Member of the Bihar Legislative Assembly
- In office 1990–2000
- Constituency: Nirsa

Personal details
- Died: April 14, 2000 (aged 56) Near Deoli village, Govindpur, Jharkhand, India
- Party: Marxist Coordination Committee
- Profession: Politician

= Gurudas Chatterjee =

Indian politician (assassinated in 2000)

Gurudas Chatterjee was an Indian politician who served as a three-time Member of the Legislative Assembly (MLA) from the Nirsa Assembly constituency in the eastern state of Jharkhand, India. Representing the Marxist Coordination Committee (MCC), he focused on issues related to corruption and illegal mining in the coal belt region of Bihar and Jharkhand.

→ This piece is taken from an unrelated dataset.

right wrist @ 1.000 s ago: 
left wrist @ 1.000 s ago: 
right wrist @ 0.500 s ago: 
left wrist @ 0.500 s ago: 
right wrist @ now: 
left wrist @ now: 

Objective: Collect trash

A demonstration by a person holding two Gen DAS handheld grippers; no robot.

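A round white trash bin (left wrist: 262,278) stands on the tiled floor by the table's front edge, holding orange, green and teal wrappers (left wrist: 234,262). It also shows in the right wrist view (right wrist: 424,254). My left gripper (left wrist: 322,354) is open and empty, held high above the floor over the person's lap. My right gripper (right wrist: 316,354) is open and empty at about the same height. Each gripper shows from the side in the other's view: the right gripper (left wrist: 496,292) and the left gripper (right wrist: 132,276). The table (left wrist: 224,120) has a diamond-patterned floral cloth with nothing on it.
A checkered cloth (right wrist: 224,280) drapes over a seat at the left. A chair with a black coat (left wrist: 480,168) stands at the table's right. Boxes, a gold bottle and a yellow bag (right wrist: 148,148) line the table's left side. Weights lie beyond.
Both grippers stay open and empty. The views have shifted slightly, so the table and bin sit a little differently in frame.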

== Early life and education ==
Chatterjee began his political career with the Marxist Coordination Committee, working on issues concerning communities in coal mining regions.

== Political career ==
Chatterjee was elected as the MLA for Nirsa in 1990, 1995, and 2000. His political platform included opposition to the exploitation of workers and illegal activities.

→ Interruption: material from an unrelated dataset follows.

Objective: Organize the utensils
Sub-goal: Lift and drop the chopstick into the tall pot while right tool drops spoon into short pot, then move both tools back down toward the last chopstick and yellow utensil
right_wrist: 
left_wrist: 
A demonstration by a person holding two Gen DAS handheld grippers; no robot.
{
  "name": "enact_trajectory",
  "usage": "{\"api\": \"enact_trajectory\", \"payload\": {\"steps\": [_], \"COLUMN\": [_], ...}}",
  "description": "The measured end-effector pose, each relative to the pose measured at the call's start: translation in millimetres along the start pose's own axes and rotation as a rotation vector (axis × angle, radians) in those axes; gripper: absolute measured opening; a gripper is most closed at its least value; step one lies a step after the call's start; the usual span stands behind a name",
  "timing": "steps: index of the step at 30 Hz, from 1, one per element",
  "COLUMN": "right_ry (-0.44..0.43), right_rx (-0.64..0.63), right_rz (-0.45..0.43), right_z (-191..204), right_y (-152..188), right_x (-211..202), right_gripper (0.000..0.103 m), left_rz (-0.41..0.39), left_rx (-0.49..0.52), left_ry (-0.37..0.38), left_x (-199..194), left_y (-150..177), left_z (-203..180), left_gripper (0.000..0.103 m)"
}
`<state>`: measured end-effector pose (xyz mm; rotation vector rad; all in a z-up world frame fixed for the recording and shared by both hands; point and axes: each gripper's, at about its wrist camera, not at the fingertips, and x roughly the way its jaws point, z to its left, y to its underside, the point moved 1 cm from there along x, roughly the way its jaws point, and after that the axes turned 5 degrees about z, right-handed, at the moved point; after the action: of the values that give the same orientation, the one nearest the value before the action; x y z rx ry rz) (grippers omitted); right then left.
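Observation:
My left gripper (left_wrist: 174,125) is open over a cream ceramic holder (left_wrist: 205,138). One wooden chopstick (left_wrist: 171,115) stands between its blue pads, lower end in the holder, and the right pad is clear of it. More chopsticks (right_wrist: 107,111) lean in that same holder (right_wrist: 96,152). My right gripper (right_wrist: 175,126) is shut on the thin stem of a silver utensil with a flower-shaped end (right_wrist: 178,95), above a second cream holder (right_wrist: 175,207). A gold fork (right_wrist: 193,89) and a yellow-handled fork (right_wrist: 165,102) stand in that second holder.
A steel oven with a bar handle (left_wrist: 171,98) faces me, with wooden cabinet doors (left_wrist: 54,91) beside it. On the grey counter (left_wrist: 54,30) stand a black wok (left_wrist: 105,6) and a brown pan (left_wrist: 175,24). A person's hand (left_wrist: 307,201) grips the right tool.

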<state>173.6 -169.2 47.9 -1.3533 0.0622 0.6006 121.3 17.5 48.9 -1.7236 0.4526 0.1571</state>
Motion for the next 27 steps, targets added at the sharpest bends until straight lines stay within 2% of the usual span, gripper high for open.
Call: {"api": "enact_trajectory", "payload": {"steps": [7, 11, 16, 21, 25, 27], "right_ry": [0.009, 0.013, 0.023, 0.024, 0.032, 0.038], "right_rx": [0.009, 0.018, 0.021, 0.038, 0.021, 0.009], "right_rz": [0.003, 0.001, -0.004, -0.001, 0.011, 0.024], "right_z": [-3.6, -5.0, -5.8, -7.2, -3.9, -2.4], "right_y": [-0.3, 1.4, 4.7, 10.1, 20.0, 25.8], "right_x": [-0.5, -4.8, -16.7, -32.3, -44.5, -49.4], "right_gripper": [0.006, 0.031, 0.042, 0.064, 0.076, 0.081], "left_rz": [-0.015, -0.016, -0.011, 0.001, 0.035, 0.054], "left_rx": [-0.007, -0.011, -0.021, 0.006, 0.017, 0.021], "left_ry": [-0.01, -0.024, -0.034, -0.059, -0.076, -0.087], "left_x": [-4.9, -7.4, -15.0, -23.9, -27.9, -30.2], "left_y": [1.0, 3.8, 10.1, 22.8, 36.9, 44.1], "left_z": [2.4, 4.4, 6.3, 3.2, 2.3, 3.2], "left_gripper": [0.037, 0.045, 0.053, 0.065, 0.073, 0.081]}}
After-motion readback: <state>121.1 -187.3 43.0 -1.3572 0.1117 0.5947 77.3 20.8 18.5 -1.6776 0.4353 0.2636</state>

Chatterjee spoke out against illegal coal mining and criticized the alleged involvement of politicians, contractors, and technocrats in corrupt practices in the region.

== Assassination ==
On April 14, 2000, Chatterjee was assassinated near Deoli village in the Govindpur police station area by hired assailants Shiv Shankar Singh and Umesh Singh. His death led to protests. A lower court initially sentenced five accused to life imprisonment, but the high court later acquitted three due to lack of evidence and sentenced the two main assailants to death.

== Legacy ==
Chatterjee's political work included opposing corruption and advocating for underprivileged communities. His assassination drew attention to the risks faced by those who challenged corruption in the region.

== Chatterjee family ==
- Gurudas Chatterjee – Former Member of Bihar Legislative Assembly.
- Arup Chatterjee – Current Member of Jharkhand Legislative Assembly (son of Gurudas Chatterjee).